[f. LINEN sb.] A retail trader who deals in linens, calicos, and the like.
1549. Nottingham Rec., IV. 6. Johannes Cleyter, lynen draper.
1600. Chester Pl., Banes 86. Cappers and lynnen drapers, see that you fourth bringe In well-decked order that worthy storie of Balaam and his Asse.
1607. ? Dekker & Webster, Westward Ho! I. i. Like politic penthouses, which commonly make the shop of a mercer or linen-draper as dark as a room in Bedlam.
1782. Cowper, Gilpin, 21. I am a linnen-draper bold, As all the world doth know.
1858. Lytton, What will He do? II. v. Mrs. Haughton was the daughter of a linen draper.
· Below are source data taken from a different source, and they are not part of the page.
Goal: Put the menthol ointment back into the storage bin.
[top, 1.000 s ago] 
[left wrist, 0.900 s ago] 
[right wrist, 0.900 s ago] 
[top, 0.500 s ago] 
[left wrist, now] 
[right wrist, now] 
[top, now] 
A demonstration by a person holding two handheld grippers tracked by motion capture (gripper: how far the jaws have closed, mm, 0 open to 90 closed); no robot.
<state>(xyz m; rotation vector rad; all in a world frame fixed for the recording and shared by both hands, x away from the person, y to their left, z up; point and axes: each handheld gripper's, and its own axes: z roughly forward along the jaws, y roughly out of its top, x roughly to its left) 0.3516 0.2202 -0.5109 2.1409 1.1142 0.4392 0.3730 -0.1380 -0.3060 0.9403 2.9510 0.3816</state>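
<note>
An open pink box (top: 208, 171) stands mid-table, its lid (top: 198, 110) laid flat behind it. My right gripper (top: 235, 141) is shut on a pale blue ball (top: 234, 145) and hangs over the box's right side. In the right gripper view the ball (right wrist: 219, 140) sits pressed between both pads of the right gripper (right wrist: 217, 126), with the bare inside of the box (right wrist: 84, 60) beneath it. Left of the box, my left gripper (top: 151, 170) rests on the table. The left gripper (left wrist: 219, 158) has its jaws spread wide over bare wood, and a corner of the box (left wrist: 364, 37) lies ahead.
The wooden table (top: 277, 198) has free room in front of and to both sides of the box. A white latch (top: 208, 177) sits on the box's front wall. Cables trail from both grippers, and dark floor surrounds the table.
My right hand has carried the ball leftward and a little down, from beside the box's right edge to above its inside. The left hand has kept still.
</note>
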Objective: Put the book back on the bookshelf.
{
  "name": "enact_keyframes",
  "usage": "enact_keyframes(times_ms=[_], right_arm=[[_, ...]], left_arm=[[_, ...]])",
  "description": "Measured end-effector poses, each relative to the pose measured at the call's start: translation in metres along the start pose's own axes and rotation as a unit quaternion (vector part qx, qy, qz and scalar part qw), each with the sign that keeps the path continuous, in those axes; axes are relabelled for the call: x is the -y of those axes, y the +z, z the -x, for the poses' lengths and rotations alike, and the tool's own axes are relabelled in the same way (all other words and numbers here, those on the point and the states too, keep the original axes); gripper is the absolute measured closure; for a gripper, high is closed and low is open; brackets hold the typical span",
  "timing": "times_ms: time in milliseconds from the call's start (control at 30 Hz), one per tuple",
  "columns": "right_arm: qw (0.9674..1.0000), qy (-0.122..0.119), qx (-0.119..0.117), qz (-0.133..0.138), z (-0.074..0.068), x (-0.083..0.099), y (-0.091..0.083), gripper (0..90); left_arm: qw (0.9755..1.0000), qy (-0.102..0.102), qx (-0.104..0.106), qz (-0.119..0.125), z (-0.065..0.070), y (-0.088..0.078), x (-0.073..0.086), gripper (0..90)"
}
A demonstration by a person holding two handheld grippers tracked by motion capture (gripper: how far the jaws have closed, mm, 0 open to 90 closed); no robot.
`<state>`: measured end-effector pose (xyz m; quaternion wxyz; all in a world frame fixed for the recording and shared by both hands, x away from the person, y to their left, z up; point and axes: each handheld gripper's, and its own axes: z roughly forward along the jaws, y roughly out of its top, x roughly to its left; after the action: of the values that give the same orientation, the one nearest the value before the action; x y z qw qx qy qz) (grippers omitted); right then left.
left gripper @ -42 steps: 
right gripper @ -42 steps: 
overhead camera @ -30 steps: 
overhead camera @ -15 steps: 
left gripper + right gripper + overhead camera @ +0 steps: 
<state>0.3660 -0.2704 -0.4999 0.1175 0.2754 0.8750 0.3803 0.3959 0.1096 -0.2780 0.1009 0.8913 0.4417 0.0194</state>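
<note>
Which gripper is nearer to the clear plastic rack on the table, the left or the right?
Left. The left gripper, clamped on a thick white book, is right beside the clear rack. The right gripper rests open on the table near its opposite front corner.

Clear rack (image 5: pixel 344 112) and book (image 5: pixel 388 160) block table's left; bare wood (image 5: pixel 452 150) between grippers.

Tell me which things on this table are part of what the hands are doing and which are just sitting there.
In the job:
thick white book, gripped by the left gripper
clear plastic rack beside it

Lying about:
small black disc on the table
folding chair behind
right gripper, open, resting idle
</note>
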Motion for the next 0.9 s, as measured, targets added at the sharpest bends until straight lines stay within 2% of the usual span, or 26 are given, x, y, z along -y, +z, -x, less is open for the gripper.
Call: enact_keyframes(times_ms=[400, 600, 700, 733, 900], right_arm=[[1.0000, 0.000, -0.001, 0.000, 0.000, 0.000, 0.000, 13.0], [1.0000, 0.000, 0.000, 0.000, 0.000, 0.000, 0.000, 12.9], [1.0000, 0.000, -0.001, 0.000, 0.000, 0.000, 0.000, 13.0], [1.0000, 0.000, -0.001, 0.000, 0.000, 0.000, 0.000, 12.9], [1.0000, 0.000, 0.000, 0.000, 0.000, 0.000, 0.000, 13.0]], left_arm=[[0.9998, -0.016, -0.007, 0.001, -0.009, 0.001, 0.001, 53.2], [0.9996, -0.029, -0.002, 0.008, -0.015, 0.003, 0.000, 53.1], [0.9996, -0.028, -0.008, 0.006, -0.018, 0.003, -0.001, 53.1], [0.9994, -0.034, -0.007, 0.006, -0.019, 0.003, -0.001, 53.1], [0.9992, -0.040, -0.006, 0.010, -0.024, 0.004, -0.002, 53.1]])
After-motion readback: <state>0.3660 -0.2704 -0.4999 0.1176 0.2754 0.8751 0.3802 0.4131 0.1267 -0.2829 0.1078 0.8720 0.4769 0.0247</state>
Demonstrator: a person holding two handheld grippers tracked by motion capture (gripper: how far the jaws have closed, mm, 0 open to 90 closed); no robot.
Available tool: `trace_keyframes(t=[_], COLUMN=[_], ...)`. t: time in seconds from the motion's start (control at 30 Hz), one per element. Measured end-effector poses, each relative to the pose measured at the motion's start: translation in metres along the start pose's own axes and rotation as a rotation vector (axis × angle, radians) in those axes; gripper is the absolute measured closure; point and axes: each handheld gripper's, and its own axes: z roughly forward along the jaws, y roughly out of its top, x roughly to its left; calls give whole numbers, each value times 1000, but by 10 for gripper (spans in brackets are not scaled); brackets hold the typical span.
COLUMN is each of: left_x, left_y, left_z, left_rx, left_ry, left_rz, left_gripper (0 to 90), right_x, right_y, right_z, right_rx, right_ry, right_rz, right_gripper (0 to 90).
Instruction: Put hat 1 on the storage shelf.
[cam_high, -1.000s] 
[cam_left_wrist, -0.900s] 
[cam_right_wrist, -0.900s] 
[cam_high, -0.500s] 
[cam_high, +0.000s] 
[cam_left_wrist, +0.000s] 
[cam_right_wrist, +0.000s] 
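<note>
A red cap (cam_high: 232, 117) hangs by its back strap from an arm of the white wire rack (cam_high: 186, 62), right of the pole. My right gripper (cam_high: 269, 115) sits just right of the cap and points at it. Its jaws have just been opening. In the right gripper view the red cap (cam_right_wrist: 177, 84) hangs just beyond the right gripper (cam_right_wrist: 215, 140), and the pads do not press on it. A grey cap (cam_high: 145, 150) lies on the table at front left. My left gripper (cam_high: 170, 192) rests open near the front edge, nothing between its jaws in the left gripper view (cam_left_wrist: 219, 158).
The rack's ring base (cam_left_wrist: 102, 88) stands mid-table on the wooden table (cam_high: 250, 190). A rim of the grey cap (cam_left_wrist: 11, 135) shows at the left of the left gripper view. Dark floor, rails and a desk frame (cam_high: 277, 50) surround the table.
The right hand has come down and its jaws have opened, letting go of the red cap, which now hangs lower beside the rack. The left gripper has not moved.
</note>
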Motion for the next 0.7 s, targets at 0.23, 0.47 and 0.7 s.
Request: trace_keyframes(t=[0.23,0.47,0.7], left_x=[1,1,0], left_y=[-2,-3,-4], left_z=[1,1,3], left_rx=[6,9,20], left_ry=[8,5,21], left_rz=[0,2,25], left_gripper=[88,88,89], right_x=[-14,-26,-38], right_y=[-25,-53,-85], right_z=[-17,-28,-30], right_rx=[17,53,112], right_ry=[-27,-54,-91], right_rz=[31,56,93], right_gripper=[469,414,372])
Hence Linendraperess, the wife of a linen-draper, a female linen-draper. Linendrapery, the occupation of a linen-draper; goods in which a linen-draper deals.
1868. Miss Braddon, Dead-sea Fruit, I. vi. 104. The linendraperess seated herself in one of the holland-covered arm-chairs.
1849. F. J. Foxton, Pop. Chr., 16. A glorious testimony against the heterodox linen-drapery of the Tractarians.
1895. P. White, A Kings Diary, 4. Colossal linendrapery ending in such a daughter is a glorified trade.